As an outsider it is impossible to judge these complex ethnic conflicts, but on the surface it appears Rwanda’s approach has been more successful.

The other comparison that comes to mind is Lebanon. What struck me about Beirut was its tribalism. There, people did not identify as “Beirutis” – in fact, there were entire sections of Beirut in which someone unaffiliated with Hezbollah would never set foot. Unlike Sarajevans, Beirutis identified based on their religion, not based on their city affiliation. I could not imagine Beirutis coming together as the Sarajevans did during the siege. Then again, war makes for strange bedfellows.

 

So, where is Sarajevo now? And where is Bosnia?

You could say that twenty plus years later, the country continues to recover. But in a way, incredibly, life never stopped inside Sarajevo, even in the worst of times. Footage abounds of secret rock concerts (how Sarajevans managed to hook up amps in the middle of a blackout defies logic), defiant beauty pageants (women in bathing suits holding an infamous ‘Don’t Let Them Kill Us’ banner) and of course the improbable continuation of the Sarajevo Film Festival throughout the duration of the siege.

The culture never left, and it still pulses strong in this beautiful city. The arts, film, and music scenes are thriving. Sarajevo is cosmopolitan, modern, warm and cynical all at once. It’s a place I would love to return to.

On the whole, we found Bosnia incredibly friendly. None of the surly “Post-Soviet customer service” that plagues other Eastern European countries. None of the superficial fixed smiles that Croatians have adopted to deal with the hordes of tourists (who can blame them?). We found Bosnians to be genuine, and genuinely happy to see us (an unspoken “You are tourists? How did you choose to come here? Never mind, let us show you why you made a great decision”).

The Bosnian countryside was a stunning surprise.
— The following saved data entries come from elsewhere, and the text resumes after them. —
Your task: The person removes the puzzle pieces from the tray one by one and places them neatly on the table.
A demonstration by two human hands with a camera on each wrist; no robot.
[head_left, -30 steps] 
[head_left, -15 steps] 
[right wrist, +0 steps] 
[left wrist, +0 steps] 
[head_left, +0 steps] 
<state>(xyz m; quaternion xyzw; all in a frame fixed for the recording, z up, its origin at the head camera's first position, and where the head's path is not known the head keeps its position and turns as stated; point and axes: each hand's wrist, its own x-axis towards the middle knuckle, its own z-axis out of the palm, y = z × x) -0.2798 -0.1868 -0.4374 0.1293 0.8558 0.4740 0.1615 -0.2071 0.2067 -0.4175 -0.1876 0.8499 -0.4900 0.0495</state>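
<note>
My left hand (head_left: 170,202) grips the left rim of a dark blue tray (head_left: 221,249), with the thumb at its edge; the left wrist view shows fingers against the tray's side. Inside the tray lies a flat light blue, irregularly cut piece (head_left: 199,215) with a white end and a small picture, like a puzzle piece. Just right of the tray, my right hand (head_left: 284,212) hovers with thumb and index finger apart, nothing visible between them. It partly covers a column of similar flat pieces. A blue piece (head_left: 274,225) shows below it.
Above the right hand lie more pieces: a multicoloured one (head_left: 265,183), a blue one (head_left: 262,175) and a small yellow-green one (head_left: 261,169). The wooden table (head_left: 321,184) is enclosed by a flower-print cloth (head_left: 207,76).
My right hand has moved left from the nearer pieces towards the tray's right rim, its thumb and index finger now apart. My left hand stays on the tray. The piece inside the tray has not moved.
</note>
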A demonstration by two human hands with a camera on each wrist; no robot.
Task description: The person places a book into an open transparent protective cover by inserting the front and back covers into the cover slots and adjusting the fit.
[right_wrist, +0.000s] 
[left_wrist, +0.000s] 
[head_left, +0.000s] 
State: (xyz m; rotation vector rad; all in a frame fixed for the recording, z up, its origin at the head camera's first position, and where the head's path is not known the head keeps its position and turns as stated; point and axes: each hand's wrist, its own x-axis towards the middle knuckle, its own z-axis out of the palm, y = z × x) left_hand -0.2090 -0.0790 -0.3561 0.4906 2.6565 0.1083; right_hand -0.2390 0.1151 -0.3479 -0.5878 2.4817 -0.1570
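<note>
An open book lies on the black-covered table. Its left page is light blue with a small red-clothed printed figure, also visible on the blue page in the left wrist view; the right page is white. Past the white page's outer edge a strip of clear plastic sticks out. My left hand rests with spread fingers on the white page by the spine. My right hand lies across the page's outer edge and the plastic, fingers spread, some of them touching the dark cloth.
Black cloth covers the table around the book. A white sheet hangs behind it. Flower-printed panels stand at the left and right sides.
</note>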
Clear, moody lakes, lush forests, old fortified towns, not unlike Italy’s hill towns, set beside rivers and waterfalls.

All of it, for a pittance. Take Croatia prices and slash them in 3, and you get Bosnia prices. Meals for $3, luxury hotels for $50 a night.

And so, at the end of this entirely too long blog post, what is my final take on Bosnia? At the risk of finishing on a cliché: Go. Before you go, read. Try to imagine the country as it was in 1994, and look at it now. Try to trace what has changed, and what has remained. Oh, and eat lots of Cevapi. You won’t regret it.